ABSTRACT

Up to now most of the book has focused on the detail across a range of renewable energy technologies. As a conclusion I should like to place the drive for renewable energy in its wider context. It is time to confront the dilemma inherent in all renewable sources of energy and that is that they have to compete with abundant, cheap fossil fuels. The IPCC Third Assessment Report (TAR) states that ‘there are abundant fossil fuel reserves that will not limit carbon emissions during the 21st century’. (Report from Working Group III.) It goes on to say that ‘At least up to 2020, energy supply and conversion will remain dominated by relatively cheap and abundant fossil fuels’. In this it agrees with the industry forecasters like Professor Morris Adelman of MIT: ‘For the next 25-50 years, the oil available to the market is, for all intents and purposes, infinite’ (Economist Energy Survey 2001).

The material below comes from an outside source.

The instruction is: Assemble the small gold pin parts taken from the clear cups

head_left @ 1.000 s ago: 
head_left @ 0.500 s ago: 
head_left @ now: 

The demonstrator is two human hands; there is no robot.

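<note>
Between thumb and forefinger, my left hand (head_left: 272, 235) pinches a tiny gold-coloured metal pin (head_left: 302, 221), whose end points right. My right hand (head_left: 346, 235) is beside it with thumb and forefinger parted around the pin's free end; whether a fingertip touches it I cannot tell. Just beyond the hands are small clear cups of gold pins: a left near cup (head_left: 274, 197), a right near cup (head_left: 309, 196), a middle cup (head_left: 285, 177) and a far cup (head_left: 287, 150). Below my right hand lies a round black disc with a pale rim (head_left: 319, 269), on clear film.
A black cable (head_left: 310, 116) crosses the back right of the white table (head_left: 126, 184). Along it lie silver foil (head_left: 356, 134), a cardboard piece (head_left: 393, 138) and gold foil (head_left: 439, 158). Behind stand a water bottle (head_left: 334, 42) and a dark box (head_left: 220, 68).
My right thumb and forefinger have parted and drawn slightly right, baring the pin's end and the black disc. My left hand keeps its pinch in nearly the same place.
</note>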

We now have the added anxiety over the plans to tap untold reserves of underground coal by igniting it and drawing off methane. It is called underground coal gasification (UGC). The verdict of New Scientist on this development is: ‘Whatever the local, short term benefits of adopting UGC, in the long run liberating even a fraction of the carbon stored in the world’s subterranean coal reserves could create one hell of an environmental nightmare’ (Fred Pearce, 1 June 2002).